Private sector jobs growth hits 2-year high in November

Graduates queue for job interviews. FILE PHOTO | NMG

What you need to know:

  • A monthly survey, based on feedback from about 400 corporate managers, suggested that companies in agriculture, wholesale and retail, services and mining sectors reported “solid expansion” in the workforce last month.
  • In late October, President Uhuru Kenyatta lifted a night-time curfew that had been in place since March 2020, a move that was expected to spur economic activity.
  • The sustained hiring is a boost to jobseekers, especially the more than one million young people who graduate from colleges and secondary schools in search of low-cadre positions like clerks.

Kenya’s private sector hiring increased in November, growing fastest in two years, pointing to increased workload after lifting the 18-month night-time curfew imposed to contain the spread of Covid-19.

A monthly survey, based on feedback from about 400 corporate managers, suggested that companies in agriculture, wholesale and retail, services and mining sectors reported “solid expansion” in the workforce last month.

In late October, President Uhuru Kenyatta lifted a night-time curfew that had been in place since March 2020, a move that was expected to spur economic activity.

The manufacturing sector, which is battling increased cost of raw materials, was the only sector that did report a significant expansion in job opportunities, according to findings of Stanbic Bank Kenya’s Purchasing Managers Index (PMI).

“The rate of workforce expansion was the quickest seen in exactly two years, which respondents often attributed to higher workloads,” analysts at Stanbic Bank and UK researcher, IHS Markit, wrote in the PMI report for November.

The overall PMI reading for November — a measure for month-on-month private sector activity — rose to 53 from 51.4.

This was the highest monthly growth in business deals in 10 months, signalling an upturn in demand for goods and services which prompted a bump in output and jobs growth.

The sustained hiring is a boost to jobseekers, especially the more than one million young people who graduate from colleges and secondary schools in search of low-cadre positions like clerks.

Nearly 730,000 jobs were lost last year when Kenya imposed coronavirus-induced lockdowns that led to layoffs, pay cuts and unpaid leave.

New orders rose fastest since May when public health authorities eased trade shutdowns and travel restrictions after the third-wave of infections.

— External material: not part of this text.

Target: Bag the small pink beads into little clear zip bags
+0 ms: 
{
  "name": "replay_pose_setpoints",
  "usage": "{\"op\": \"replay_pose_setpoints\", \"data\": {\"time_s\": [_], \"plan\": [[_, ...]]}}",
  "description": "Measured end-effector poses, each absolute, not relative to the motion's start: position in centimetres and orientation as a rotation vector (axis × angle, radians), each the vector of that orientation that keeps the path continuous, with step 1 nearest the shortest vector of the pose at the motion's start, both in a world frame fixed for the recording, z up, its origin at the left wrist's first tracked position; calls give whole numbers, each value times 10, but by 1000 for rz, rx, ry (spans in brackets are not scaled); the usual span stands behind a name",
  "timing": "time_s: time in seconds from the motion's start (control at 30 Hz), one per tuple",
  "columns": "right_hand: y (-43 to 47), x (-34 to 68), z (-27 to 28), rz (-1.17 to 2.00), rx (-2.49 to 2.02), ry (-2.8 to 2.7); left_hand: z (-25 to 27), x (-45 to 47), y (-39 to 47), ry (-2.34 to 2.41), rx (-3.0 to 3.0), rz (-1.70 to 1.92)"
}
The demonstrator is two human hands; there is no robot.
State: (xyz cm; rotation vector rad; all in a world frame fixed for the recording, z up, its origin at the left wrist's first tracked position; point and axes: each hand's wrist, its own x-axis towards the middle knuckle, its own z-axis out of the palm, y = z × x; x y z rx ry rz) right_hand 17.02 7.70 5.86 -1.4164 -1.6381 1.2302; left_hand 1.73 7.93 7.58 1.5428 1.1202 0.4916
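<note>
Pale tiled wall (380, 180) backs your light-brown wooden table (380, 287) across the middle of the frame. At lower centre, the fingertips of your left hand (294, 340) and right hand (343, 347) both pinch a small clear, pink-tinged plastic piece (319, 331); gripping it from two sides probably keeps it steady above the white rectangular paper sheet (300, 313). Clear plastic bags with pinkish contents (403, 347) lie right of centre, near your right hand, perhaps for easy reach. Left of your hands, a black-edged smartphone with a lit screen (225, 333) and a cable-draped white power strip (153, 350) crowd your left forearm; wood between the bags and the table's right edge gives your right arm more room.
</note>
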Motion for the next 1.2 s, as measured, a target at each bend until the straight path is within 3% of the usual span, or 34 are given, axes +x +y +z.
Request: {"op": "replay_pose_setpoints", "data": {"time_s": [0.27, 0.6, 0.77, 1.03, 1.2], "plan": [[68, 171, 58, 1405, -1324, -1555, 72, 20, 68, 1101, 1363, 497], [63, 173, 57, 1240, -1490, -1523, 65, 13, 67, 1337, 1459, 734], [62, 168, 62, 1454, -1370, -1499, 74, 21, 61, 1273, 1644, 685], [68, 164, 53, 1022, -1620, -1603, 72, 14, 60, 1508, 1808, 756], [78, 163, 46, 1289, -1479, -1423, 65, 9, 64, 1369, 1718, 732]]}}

The same growth rates were mirrored in production levels, the PMI suggests.

“Domestic demand increased rapidly in response to the lifting of the curfew, with the main beneficiaries
being firms in services, trade and construction. Firms, in turn, increased their output significantly to meet the rising demand ahead of the festive period, resulting in the first reduction in work backlogs in the past five months,” Mr Kuria Kamau, a fixed income and currency strategist at Stanbic Bank, wrote in the PMI report.

"To achieve the higher output, firms ramped up their purchases and staff levels at record rates.”

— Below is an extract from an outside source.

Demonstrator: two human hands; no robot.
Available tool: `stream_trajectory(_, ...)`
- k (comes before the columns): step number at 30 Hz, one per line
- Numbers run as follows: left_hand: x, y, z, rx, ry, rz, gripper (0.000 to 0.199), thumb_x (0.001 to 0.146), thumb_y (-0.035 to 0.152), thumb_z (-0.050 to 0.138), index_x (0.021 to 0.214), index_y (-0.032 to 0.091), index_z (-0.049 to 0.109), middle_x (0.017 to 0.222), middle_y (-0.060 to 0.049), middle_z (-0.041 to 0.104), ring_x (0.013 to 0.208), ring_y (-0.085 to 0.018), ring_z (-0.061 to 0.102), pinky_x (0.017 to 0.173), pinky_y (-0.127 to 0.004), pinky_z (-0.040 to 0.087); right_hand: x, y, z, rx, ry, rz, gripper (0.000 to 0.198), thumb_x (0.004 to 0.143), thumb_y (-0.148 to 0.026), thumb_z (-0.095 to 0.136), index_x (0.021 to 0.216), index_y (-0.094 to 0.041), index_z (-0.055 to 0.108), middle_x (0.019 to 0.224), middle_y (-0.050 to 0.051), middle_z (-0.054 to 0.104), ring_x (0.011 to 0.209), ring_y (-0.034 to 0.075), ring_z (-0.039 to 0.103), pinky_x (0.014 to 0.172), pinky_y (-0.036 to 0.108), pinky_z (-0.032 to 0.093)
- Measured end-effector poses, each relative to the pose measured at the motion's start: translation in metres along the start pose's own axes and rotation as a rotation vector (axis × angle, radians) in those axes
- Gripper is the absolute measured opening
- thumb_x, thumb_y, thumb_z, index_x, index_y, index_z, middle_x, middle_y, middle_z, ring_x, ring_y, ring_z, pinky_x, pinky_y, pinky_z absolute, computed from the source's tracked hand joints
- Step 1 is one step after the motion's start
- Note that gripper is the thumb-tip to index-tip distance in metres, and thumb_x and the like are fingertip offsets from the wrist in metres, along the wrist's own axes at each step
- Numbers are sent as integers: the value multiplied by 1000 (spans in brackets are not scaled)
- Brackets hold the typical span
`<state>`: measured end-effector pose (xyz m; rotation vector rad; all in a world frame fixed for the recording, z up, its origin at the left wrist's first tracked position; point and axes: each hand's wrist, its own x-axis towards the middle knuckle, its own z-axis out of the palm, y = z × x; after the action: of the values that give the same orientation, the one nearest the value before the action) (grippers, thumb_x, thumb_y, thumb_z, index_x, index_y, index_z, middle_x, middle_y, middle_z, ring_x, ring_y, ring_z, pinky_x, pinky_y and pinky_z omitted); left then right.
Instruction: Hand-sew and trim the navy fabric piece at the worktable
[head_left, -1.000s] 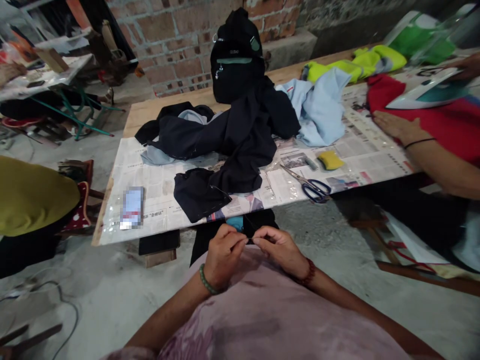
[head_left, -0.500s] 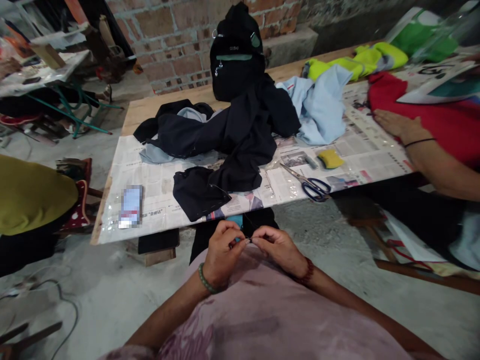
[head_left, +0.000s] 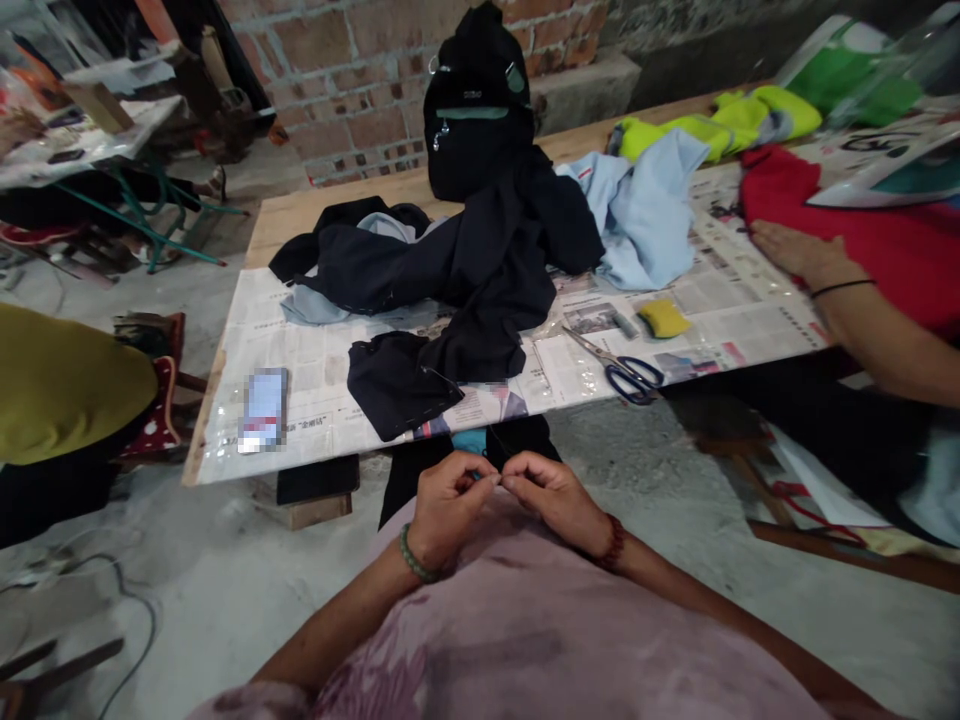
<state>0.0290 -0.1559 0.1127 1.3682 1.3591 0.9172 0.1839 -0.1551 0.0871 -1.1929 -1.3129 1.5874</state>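
Observation:
Just off the table's front edge, above my lap, both hands meet fingertip to fingertip. My left hand (head_left: 454, 505), with a green bead bracelet at the wrist, is closed in a pinch. Opposite it, my right hand (head_left: 559, 500), wearing a dark red bracelet, is pinched too. Whatever lies between the fingertips is too small to make out. Nearest on the table is a dark cloth garment (head_left: 405, 380), with pale stitches along its lower edge. Scissors (head_left: 626, 375) with dark blue handles lie to the right, beside a small grey cylinder (head_left: 624, 325) and a yellow pad (head_left: 664, 318).
A phone (head_left: 262, 410) lies on the newspaper-covered table (head_left: 315, 365) at left. Behind the garment stand a black backpack (head_left: 480, 120) and light blue cloth (head_left: 652, 220). At right, a co-worker's hand (head_left: 799, 250) rests on red cloth (head_left: 892, 255) near an iron (head_left: 900, 180).
The fingertips have come closer together, and the small dark thing and thin strand seen between them earlier no longer show. The table items stay where they were.

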Motion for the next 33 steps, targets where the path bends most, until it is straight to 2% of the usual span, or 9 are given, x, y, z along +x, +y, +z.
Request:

Firms, however, raised salaries at the slowest pace since May when they started offering a higher pay largely to compensate for rising cost of living and motivate workers after re-opening.

The report links fractional rise in wages for November to largely muted industrial actions and easing cost of living as measured by inflation which slowed to a seven-month of 5.80 percent.

President Uhuru Kenyatta on October 20 stopped the nationwide nighttime curfew that had been in place since late March 2020 to stem the spread of the coronavirus, boosting economic recovery especially for hardest-hit sectors such as hospitality, retail as well as transport and logistics.

The decision was informed by falling Covid-19 infection rates which had consistently hit below World Health Organisation-recommended five percent of daily tests in prior months. The positivity rate is now touching below a percentage of the daily samples.

However, economic recovery has been overshadowed by higher taxation measures, global oil prices and persistent disruptions in global supply chains which pushed cost pressures to a 16-month high during the peak in July.

Input costs for Kenyan firms last month rose at highest pace since July on the back of weak supply of materials as a result of constraints at major ports in China and the US, rising cost of energy and higher value added tax (VAT), according to the PMI report.